Stuff The Internet Says On Scalability For November 7th, 2014

Hey, it's HighScalability time:


Google's new hyper efficient, hyper secure datacenters. (keynote, large, m, o, r e)

  • 2 billion: containers started every week at Google; 86%: Apple's share of handset profits; 50: number of parallel processes in the brain; $12 million: cost for every additional second it takes customers to pay at a Walmart store; 800 terabytes: rendering for the movie Interstellar
  • Quotable Quotes:
    • @IFTTTRecipe: http://Highscalability.com  to email @ http://ift.tt/1omSSgs Send new highscalability.com articles to my mailbox
    • @chadfowler: I've decided to break up tomorrow's monolithic talk about microservices into a series of microtalks #gotober
    • Emily Balcetis: Attention can “be thought of as what you allow your eyes to look at.”
    • Adam Alter: researchers have shown that our names take root deep within our mental worlds, drawing us magnetically toward the concepts they embody
    • @mjpt777: Monitoring needs to reflect an issue within 10 seconds of it happening.

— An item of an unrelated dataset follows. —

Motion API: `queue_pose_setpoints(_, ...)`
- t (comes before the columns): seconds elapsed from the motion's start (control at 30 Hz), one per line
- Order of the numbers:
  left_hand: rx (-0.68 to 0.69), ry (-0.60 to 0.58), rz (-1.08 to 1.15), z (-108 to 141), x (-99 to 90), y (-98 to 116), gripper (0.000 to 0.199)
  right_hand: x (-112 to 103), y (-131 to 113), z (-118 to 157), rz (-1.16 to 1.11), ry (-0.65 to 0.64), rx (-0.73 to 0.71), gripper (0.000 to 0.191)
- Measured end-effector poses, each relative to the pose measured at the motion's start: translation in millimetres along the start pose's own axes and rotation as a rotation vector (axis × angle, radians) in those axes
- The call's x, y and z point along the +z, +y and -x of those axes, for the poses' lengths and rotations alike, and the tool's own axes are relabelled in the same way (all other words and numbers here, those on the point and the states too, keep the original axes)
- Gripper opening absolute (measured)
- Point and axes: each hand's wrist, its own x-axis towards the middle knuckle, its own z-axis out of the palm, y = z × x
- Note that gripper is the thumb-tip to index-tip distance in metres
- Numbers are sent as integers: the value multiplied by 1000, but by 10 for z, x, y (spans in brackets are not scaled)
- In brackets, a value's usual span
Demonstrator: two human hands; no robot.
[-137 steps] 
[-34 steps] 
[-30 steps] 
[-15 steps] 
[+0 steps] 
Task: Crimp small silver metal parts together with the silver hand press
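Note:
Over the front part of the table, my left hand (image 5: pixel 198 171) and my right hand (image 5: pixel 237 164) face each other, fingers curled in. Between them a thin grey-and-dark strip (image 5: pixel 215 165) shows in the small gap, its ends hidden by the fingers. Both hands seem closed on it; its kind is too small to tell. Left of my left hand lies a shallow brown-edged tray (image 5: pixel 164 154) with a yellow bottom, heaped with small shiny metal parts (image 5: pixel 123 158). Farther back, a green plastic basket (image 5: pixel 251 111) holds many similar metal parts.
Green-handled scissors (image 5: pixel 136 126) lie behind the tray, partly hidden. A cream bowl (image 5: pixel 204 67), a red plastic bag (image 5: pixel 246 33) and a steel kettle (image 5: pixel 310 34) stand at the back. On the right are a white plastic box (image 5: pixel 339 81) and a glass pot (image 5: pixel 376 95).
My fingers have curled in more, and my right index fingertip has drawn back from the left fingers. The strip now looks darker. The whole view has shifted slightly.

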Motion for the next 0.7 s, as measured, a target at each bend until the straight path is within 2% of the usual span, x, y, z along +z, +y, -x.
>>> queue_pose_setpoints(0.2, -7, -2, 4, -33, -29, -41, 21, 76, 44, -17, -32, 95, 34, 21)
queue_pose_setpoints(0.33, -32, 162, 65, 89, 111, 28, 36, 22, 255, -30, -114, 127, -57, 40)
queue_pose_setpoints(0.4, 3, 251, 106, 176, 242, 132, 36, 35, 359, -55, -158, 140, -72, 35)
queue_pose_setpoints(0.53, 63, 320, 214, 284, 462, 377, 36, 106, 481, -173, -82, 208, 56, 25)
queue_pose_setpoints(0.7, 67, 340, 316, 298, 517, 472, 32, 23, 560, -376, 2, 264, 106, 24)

Poll at 1 second granularity. - @adrianco #gotober
    • @adyranov: "Trust only benchmarks you've made yourself. All others are benchmarketing" #highload2014
    • @adrianco: #GOTOber @mjpt777 Aeron performance on a laptop - 20 million 40byte messages/sec. 90%ile latency of 7us. 100% 37us.
    • @mjpt777: Have your infrastructure optimised for speed of delivery rather than cost, stuff then gets done so fast you reduce cost. @adrianco #gotober
    • Seth Newburg: This is a first in mobile! This is a device running over an internal network, rather than just everything being connected to a CPU
    • @swardley: OpenStack vs AWS - IMHO OpenStack should have dominated but pisspoor strategic play makes it unlikely for 10-15yrs.
    • Rudiger Moller: There is another strong value in going off heap (even when using advanced collectors like Zing's): Datastructures expressed in Java frequently have a redundancy of 80-90%.
    • @zooko: Novice engineers have not yet grokked this: the number of modes or options in your system is the *exponent* in how hard it is to maintain.

  • OK Google...give me more cool functionality and lower prices. And they did. Google Cloud Platform Live: Introducing Container Engine, Cloud Networking and much more. This may take a while to process and put in some context. What Google is continuing to do is consumerize their internal services. The biggest example of this is opening up their container scheduling, management, and auto scaler services, while making it Docker compatible. If you want to run code as close as possible to your users you can now direct peer to any of Google's over 70 points of presence in 33 countries around the world. That's impressive. AWS has 14 and Azure has 11. Firebase is still behind Parse in features, but with Google's support look for it to blossom. The distributed debugger is truly impressive work. Game changing really. There's also a new improved Pub/Sub system. Slowly but surely the worm turns.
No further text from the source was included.